## REQUIRED ACTION
Below are lines of data; count those containing the word "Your" and write nothing but the number.

## DATASET EXTRACT
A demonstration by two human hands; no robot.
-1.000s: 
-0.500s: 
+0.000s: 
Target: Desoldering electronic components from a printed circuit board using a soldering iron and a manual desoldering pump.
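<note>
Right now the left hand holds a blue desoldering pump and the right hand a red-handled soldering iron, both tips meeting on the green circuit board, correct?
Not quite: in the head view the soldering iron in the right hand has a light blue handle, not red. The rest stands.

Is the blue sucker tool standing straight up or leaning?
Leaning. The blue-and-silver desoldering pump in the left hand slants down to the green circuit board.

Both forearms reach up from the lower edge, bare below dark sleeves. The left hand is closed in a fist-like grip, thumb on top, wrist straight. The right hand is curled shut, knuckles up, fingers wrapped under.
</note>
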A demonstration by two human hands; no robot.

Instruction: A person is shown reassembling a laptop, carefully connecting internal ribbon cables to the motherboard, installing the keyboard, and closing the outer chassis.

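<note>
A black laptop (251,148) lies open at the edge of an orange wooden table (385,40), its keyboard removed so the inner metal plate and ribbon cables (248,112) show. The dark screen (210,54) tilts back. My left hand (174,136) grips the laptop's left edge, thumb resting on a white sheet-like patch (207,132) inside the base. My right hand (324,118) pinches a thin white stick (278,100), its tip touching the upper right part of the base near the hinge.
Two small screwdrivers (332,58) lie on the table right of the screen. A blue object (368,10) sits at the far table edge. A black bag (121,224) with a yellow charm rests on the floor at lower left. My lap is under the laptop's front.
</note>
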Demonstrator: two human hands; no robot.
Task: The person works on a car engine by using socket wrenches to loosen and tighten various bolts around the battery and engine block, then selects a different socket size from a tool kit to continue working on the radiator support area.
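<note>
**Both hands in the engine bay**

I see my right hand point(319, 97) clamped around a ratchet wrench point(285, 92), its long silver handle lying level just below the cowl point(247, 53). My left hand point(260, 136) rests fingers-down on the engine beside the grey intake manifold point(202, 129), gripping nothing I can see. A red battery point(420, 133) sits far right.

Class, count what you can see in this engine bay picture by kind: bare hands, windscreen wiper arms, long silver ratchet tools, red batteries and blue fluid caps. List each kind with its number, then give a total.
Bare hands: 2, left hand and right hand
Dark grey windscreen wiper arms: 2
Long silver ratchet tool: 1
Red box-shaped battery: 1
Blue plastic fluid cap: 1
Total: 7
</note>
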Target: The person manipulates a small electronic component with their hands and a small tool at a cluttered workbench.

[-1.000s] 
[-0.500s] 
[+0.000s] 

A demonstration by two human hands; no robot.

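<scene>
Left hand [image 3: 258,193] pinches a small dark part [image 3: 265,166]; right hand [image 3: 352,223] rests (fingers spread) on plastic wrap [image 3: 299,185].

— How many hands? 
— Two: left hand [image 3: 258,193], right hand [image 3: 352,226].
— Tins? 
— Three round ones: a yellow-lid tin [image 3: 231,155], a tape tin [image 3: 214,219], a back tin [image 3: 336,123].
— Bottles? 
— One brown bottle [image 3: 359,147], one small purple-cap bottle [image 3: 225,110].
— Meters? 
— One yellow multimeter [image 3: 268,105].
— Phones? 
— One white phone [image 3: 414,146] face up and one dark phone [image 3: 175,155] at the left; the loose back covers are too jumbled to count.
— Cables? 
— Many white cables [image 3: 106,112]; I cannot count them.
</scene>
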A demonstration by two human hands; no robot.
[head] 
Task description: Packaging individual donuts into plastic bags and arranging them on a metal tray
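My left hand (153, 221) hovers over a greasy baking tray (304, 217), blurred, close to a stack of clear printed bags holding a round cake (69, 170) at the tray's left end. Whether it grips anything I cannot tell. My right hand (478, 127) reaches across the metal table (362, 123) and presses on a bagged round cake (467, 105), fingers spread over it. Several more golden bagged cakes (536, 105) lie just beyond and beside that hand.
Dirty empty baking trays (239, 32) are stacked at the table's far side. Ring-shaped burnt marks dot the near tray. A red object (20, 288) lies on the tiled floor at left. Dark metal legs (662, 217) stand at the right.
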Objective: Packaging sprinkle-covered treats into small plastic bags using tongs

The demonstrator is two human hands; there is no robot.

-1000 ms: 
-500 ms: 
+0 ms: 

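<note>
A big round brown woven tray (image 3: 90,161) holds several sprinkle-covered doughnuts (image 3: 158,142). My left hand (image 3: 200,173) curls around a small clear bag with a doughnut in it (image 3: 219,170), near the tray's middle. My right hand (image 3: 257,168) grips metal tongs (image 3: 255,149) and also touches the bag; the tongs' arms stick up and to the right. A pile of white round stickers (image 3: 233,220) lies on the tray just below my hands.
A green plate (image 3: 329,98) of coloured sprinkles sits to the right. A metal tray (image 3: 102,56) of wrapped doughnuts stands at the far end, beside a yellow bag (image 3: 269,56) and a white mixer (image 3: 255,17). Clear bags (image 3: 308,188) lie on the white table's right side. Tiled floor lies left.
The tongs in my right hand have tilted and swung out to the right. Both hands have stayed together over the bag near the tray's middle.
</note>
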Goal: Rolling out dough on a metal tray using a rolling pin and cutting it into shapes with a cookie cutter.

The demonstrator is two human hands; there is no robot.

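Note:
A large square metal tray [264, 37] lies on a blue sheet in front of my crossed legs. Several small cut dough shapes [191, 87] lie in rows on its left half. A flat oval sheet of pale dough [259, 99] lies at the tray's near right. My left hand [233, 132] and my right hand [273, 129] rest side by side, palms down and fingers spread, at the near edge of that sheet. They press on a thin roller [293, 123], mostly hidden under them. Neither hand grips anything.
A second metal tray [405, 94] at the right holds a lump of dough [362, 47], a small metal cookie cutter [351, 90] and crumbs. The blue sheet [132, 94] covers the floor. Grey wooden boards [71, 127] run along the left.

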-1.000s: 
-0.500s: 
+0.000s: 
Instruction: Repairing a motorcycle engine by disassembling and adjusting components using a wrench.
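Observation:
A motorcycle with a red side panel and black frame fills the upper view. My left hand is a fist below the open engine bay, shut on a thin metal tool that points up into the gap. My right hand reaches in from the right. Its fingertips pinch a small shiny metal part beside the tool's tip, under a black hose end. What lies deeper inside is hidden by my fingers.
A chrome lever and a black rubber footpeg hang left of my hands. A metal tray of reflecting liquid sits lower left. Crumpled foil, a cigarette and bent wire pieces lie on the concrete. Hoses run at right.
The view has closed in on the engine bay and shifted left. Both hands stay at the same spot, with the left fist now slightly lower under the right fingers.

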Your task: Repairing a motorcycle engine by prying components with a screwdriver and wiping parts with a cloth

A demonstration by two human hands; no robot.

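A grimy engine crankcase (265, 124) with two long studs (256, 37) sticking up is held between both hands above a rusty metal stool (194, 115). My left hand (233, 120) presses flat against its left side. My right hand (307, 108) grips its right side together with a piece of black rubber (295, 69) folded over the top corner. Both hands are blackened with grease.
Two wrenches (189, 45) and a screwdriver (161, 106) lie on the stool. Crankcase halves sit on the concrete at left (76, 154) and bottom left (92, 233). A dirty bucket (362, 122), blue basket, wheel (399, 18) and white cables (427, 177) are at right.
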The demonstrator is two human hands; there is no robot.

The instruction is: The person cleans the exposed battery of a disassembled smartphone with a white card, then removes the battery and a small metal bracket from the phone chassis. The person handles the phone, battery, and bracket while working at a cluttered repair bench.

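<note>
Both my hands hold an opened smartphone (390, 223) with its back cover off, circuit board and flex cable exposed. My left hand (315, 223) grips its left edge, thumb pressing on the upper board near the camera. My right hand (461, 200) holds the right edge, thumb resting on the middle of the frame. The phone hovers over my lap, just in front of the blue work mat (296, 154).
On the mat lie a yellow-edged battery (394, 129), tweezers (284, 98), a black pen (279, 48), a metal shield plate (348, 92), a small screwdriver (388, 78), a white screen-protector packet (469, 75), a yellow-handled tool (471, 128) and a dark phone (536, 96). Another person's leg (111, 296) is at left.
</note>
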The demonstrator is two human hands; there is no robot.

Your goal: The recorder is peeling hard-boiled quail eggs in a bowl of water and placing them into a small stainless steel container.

## SOLUTION FOR THIS TASK
2